I love and hate Philip’s role in all of this. On the one hand, he’s completely right. He correctly diagnoses the tour as a “coat of paint” on an old broken down car, and laments the ridiculous circus of it all. He seems genuinely concerned for his wife’s well being, identifying how distressed and overwhelmed she is, and trying to convey to her that it’s not worth it. Or about the first two-thirds of this one, it’s the most I’ve liked him.

And then, whether from his own overwork or frustration, he gets mean and abhorrent. He draws untoward connections between their current misery and George’s cancer. He pokes and prods at his wife with harsh comments, the worst of them being a call out that she'll never earn her father’s favor, no matter how hard she tries by running herself ragged.

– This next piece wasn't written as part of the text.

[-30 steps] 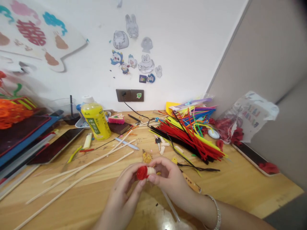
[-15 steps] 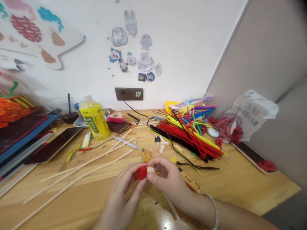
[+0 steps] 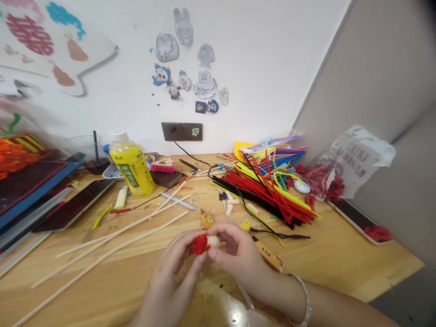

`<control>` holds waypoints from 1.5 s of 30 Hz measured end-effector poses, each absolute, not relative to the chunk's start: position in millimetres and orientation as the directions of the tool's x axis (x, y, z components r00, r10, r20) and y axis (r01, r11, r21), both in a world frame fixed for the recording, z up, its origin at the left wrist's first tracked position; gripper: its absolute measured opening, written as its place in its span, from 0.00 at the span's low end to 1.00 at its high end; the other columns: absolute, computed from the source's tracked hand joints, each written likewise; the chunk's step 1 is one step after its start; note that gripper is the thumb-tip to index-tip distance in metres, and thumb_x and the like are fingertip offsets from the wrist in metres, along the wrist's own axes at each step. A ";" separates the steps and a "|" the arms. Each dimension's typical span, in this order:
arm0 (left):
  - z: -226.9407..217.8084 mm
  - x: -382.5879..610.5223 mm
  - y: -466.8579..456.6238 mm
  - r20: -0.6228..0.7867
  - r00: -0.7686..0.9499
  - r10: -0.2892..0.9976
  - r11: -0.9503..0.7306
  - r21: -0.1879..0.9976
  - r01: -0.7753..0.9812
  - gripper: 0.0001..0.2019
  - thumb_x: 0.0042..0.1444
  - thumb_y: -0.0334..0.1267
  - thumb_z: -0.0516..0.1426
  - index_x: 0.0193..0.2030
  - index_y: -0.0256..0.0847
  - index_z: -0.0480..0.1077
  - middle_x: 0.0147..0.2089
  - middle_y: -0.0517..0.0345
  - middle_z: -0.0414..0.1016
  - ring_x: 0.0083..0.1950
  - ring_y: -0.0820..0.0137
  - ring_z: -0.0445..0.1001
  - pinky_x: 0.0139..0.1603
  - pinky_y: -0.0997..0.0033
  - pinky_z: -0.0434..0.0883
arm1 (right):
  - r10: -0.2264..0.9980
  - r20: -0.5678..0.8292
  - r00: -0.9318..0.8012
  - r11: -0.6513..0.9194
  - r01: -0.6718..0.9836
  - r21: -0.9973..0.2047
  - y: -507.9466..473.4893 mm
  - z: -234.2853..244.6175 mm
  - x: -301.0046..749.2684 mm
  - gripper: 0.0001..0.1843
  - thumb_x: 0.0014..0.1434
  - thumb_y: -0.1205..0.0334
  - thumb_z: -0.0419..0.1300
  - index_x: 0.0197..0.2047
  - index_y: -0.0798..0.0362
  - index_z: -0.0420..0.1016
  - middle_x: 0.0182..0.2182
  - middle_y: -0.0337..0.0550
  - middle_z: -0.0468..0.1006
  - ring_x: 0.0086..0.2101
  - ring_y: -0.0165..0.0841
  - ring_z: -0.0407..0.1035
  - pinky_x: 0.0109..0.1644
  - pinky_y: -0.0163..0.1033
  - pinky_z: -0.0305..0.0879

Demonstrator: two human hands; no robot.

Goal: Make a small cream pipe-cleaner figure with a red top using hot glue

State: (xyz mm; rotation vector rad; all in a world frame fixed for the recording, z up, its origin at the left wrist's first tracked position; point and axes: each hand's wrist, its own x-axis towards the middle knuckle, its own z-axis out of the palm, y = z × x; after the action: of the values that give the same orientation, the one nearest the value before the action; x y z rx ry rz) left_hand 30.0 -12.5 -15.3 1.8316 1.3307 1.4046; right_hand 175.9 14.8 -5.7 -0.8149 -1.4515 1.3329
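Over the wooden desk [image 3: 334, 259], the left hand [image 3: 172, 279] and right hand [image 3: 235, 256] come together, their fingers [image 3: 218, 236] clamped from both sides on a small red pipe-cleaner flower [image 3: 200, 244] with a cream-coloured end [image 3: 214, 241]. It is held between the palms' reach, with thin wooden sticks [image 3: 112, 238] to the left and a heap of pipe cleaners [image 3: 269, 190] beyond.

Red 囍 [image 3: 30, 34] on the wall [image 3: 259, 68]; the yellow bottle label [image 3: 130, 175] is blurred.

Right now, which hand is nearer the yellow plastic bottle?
Left. The left hand sits below and right of the yellow plastic bottle in view; the right hand lies further right, past the red pipe-cleaner bundle.
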 end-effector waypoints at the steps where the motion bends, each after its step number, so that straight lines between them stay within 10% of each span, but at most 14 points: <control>1: -15.7 30.0 -12.3 0.458 0.002 0.889 -0.419 0.811 0.409 0.11 0.53 0.32 0.55 0.44 0.46 0.69 0.43 0.54 0.76 0.44 0.68 0.75 0.46 0.68 0.74 | 0.925 0.226 -0.306 0.205 -0.099 -0.974 14.4 -4.7 176.3 0.10 0.49 0.67 0.59 0.38 0.52 0.70 0.36 0.41 0.70 0.37 0.32 0.68 0.39 0.36 0.65; 5: -18.8 29.2 -10.4 0.444 -0.028 0.896 -0.395 0.823 0.408 0.11 0.52 0.32 0.56 0.43 0.46 0.70 0.42 0.54 0.77 0.42 0.67 0.76 0.45 0.68 0.75 | 0.869 0.402 -0.288 0.454 0.140 -0.880 13.3 -2.0 182.1 0.12 0.51 0.69 0.59 0.40 0.51 0.69 0.38 0.43 0.71 0.40 0.33 0.67 0.40 0.37 0.67; 10: -17.8 29.4 -8.4 0.383 -0.084 0.920 -0.328 0.869 0.371 0.09 0.50 0.35 0.57 0.40 0.43 0.71 0.39 0.54 0.78 0.40 0.66 0.77 0.42 0.67 0.76 | 0.590 0.697 -0.408 0.806 0.347 -0.479 15.1 -1.8 191.0 0.06 0.59 0.70 0.53 0.39 0.54 0.68 0.36 0.45 0.73 0.39 0.33 0.67 0.45 0.40 0.66; 27: -10.2 31.3 -9.7 0.295 -0.076 0.953 -0.264 0.925 0.273 0.09 0.47 0.33 0.59 0.38 0.44 0.74 0.38 0.56 0.79 0.38 0.66 0.78 0.40 0.67 0.77 | 0.256 0.769 -0.585 0.842 0.526 0.120 17.6 3.3 194.3 0.09 0.61 0.75 0.49 0.38 0.62 0.70 0.30 0.50 0.75 0.32 0.37 0.66 0.35 0.41 0.65; 45: -10.2 35.2 -6.8 0.155 0.010 0.988 -0.155 0.972 0.177 0.16 0.46 0.34 0.60 0.44 0.41 0.74 0.43 0.50 0.79 0.38 0.63 0.79 0.37 0.65 0.78 | 0.378 0.728 -0.572 0.842 0.540 -0.013 20.0 -4.6 192.9 0.13 0.62 0.72 0.44 0.35 0.57 0.68 0.29 0.47 0.73 0.31 0.35 0.63 0.37 0.40 0.64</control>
State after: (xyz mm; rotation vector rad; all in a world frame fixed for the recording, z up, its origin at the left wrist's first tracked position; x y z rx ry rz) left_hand 35.2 -6.8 -10.2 1.4569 1.2655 1.2377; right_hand 192.9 20.0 -4.6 -0.6652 -2.2454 -0.2705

The confluence of cruel words and domestic violence from the Queen herself is scary, a scene of marital turbulence only halted by the startling presence of the press outside their temporary home.

It shows how much tension remains, and how sore spot Goerge’s feelings about his daughters still are for each of them. The closing confrontation between the two sisters is another showpiece scene here. Both actresses are on point, and the hashing out of how each envies the other, how this is familiar territory for all sisters, and how they are both still mourning their father and what they didn’t get from him in their way, is superbly written.

On the whole, this is a grand meditation on the complicated feelings, both personal and interpersonal, that linger when someone important passes on and everyone must readjust in the shadow of that loss. There’s obviously more at stake (at least theoretically) when it happens to the royal family, with all the pomp and protocol that officially changes. And yet, this is the most human and relatable the Windsors have seemed to date, with problems that are complex and comprehensible, even when blown up to royal proportions.